- _Exercise_
When the line with "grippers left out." appears below, start repeating lines exactly, and keep going through the line with "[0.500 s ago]"; add nothing outside that span.

- _Information shown_
++++

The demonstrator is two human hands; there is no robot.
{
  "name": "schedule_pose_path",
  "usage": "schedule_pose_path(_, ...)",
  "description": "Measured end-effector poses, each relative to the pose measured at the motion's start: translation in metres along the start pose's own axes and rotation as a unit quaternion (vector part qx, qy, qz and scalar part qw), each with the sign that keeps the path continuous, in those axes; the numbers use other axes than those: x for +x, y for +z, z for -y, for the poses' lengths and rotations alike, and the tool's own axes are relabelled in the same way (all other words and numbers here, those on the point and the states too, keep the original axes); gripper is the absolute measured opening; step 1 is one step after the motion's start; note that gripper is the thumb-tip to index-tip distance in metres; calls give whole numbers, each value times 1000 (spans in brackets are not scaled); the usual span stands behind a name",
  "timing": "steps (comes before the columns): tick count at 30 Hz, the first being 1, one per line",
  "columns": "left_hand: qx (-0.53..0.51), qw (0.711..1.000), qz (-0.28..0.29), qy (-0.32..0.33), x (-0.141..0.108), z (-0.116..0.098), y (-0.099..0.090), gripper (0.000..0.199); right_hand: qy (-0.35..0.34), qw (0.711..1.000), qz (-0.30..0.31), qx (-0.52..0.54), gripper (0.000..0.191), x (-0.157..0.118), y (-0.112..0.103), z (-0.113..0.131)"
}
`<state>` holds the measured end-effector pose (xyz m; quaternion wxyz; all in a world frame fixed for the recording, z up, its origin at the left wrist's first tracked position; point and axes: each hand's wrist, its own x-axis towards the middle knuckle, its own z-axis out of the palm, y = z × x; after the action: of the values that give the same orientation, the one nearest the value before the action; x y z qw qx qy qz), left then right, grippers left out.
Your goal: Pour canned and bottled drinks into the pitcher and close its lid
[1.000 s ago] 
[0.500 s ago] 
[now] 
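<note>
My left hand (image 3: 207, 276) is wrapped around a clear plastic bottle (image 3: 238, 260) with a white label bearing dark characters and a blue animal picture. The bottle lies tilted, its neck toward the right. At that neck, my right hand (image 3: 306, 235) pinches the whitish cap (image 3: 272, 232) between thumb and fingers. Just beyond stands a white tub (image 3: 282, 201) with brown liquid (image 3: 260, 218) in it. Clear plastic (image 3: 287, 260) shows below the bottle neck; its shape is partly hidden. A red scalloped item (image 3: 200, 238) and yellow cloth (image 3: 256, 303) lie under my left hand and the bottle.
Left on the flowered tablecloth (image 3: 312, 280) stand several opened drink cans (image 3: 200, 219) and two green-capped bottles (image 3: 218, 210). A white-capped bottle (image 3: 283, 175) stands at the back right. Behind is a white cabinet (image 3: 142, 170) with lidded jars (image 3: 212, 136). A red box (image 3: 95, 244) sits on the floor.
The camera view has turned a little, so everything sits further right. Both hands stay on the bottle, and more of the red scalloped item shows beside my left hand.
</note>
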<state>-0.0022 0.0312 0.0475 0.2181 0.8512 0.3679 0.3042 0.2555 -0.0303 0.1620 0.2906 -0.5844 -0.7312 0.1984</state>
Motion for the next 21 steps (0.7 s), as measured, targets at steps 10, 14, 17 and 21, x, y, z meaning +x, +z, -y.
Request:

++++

- _Result_
`<state>` holds the measured end-effector pose (xyz m; quaternion wxyz; all in a world frame fixed for the recording, z up, its origin at the left wrist's first tracked position; point and axes: each hand's wrist, its own x-axis towards the middle knuckle, its own z-axis out of the palm, y = z × x; after the action: of the values that give the same orientation, the one nearest the value before the action; x y z qw qx qy qz), left then right, grippers left out.
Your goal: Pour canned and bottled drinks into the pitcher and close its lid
[1.000 s ago] 
[0.500 s ago] 

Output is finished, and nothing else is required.